IETF Policy on Character Sets and Languages RFC 2277
The Internet is international.
With the international Internet follows an absolute requirement to interchange data in a multiplicity of languages, which in turn utilize a bewildering number of characters.
This document is the current policies being applied by the Internet Engineering Steering Group (IESG) towards the standardization efforts in the Internet Engineering Task Force (IETF) in order to help Internet protocols fulfill these requirements.
The document is very much based upon the recommendations of the IAB Character Set Workshop of February 29-March 1, 1996, which is documented in RFC 2130 The Report of the IAB Character Set Workshop held 29 February - 1 March, 1996. This document attempts to be concise, explicit and clear; people wanting more background are encouraged to read RFC 2130.
The document uses the terms 'MUST', 'SHOULD' and 'MAY', and their negatives, in the way described in [RFC 2119]. In this case, 'the specification' as used by RFC 2119 refers to the processing of protocols being submitted to the IETF standards process.
Where to do internationalization
Internationalization is for humans. This means that protocols are not subject to internationalization; text strings are. Where protocol elements look like text tokens, such as in many IETF application layer protocols, protocols MUST specify which parts are protocol and which are text. [WR 188.8.131.52]
Names are a problem, because people feel strongly about them, many of them are mostly for local usage, and all of them tend to leak out of the local context at times. RFC 1958 [RFC 1958] recommends US-ASCII for all globally visible names.
This document does not mandate a policy on name internationalization, but requires that all protocols describe whether names are internationalized or US-ASCII.
NOTE: In the protocol stack for any given application, there is usually one or a few layers that need to address these problems.

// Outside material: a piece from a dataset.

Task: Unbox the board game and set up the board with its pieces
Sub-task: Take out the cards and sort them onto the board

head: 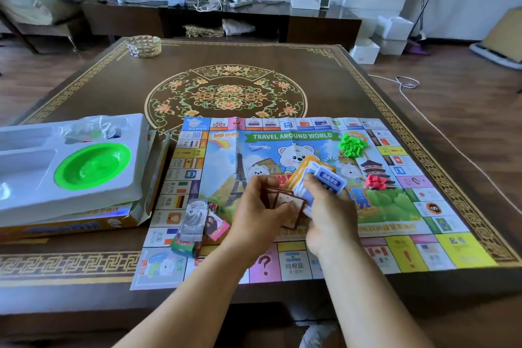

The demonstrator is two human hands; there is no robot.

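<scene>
Hands (293, 206) holding fanned cards (313, 181) over board (395, 206), green tray (93, 167) left, money stack (195, 223) beside.

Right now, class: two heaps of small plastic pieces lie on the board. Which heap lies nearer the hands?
The pink heap, just right of the right hand; the green heap lies farther up the board.

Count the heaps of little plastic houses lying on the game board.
2: a green heap near the board's far right, under the title banner, and a pink heap nearer, right of the cards. The hands may hide more.
</scene>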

It would, for instance, not be appropriate to define language tags for Ethernet frames. But it is the responsibility of the WGs to ensure that whenever responsibility for internationalization is left to "another layer", those responsible for that layer are in fact aware that they HAVE that responsibility.
Definition of Terms
This document uses the term "charset" to mean a set of rules for mapping from a sequence of octets to a sequence of characters, such as the combination of a coded character set and a character encoding scheme; this is also what is used as an identifier in MIME "charset=" parameters, and registered in the IANA charset registry [REG]. (Note that this is NOT a term used by other standards bodies, such as ISO).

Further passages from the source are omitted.